**WORK REQUEST:** Output the entries as they appear, skipping images.

AVAILABLE RECORDS: Begin

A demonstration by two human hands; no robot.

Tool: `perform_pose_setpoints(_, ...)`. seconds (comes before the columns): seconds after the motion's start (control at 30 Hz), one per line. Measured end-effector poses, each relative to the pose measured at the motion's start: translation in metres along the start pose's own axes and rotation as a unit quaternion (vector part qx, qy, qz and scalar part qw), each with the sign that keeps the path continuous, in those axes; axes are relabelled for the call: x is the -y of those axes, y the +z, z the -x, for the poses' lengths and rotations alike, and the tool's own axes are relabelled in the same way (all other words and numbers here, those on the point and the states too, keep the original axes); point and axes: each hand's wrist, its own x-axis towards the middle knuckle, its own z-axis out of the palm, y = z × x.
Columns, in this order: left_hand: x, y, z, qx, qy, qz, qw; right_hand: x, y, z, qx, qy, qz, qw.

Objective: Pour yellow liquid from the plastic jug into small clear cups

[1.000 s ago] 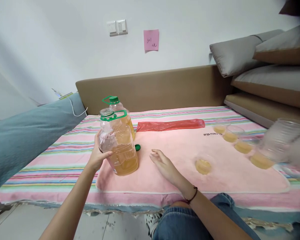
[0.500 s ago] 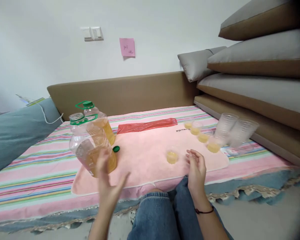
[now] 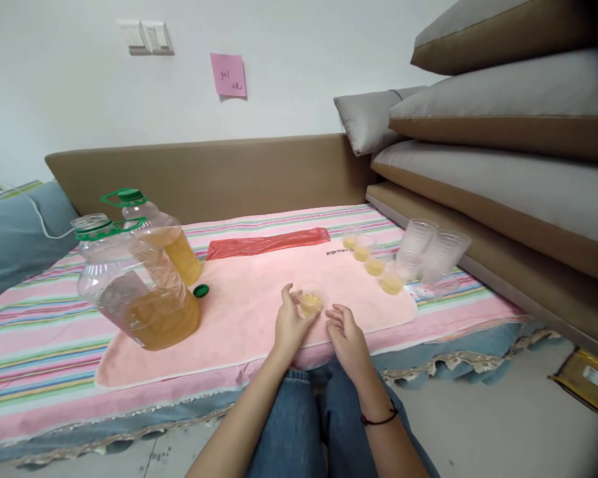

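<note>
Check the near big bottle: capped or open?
Open. The near bottle has a bare mouth above its green handle ring, and a loose green cap lies on the pink towel beside it.

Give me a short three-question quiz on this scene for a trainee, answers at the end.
1. True or false: the left hand is on the big jug.
2. Which thing lies beside the big jug on the pink towel? A) a green cap B) a spoon C) a phone
3. How many filled cups stand in the row by the empty cup stacks?

Key
1. False: its fingers touch the near cup, with the right hand close beside it.
2. A, the green cap.
3. Four, in the row of cups.
</note>
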Motion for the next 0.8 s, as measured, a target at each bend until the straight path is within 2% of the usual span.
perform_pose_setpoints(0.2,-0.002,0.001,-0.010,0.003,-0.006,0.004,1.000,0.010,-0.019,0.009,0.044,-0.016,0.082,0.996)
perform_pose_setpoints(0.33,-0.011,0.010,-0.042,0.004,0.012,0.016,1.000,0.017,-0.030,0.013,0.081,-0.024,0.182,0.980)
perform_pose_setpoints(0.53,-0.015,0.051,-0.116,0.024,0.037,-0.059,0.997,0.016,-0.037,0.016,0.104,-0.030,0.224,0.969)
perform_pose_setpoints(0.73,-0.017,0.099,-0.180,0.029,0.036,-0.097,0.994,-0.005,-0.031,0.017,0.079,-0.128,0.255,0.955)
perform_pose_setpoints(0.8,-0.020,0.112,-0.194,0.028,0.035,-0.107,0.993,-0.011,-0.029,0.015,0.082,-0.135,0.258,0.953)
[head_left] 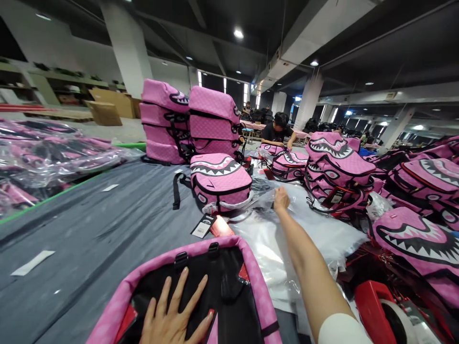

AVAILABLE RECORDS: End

**EXPECTED ANSWER:**
A demonstration by two human hands; no robot.

Tool: `perform_pose_setpoints(_, ...)`. seconds (comes before the columns): seconds after the motion's start (control at 30 Hz), one per line. Measured end-effector poses, each relative to the pose measured at the motion's start: translation in metres along the start pose's own axes and rotation as a unit quaternion (vector part qx, qy, qz and scalar part qw), each with the sign that keeps the path continuous, in those axes; axes are relabelled for the call: x is the -y of those axes, y the +z, z the -x, for the poses' lengths and rotations alike, and the tool's own axes are relabelled in the same way (all other words and numbers here, those on the point and the states too, keep the original axes); point and axes: each hand's wrist, its own x-axis towards the middle knuckle, its own z-axis out of the palm, y = z × x.
Columns, in this order: left_hand: x, y, z, qx, qy, qz, qw; right_hand: x, y, z, qx, qy, qz, qw.

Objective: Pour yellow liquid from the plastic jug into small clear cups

[1.000 s ago] 
[0.500 s ago] 
[now] 

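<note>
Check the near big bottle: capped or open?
Open. The near bottle has a bare mouth above its green handle ring, and a loose green cap lies on the pink towel beside it.

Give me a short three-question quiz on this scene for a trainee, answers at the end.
1. True or false: the left hand is on the big jug.
2. Which thing lies beside the big jug on the pink towel? A) a green cap B) a spoon C) a phone
3. How many filled cups stand in the row by the empty cup stacks?

Key
1. False: its fingers touch the near cup, with the right hand close beside it.
2. A, the green cap.
3. Four, in the row of cups.
</note>
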Motion for the next 0.8 s, as measured, a target at each bend until the straight path is within 2% of the usual span.
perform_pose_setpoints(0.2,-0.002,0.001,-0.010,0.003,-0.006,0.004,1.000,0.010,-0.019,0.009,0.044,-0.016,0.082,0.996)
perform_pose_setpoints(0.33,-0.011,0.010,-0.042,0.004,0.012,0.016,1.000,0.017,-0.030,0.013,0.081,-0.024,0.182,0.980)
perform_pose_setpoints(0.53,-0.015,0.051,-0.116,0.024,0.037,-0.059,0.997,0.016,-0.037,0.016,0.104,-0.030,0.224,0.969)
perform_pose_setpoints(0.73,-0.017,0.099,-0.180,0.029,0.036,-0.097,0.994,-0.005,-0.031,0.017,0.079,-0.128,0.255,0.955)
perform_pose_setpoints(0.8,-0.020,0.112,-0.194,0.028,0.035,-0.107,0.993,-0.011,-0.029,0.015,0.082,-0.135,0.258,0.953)
[head_left] 

What appears above is the full answer.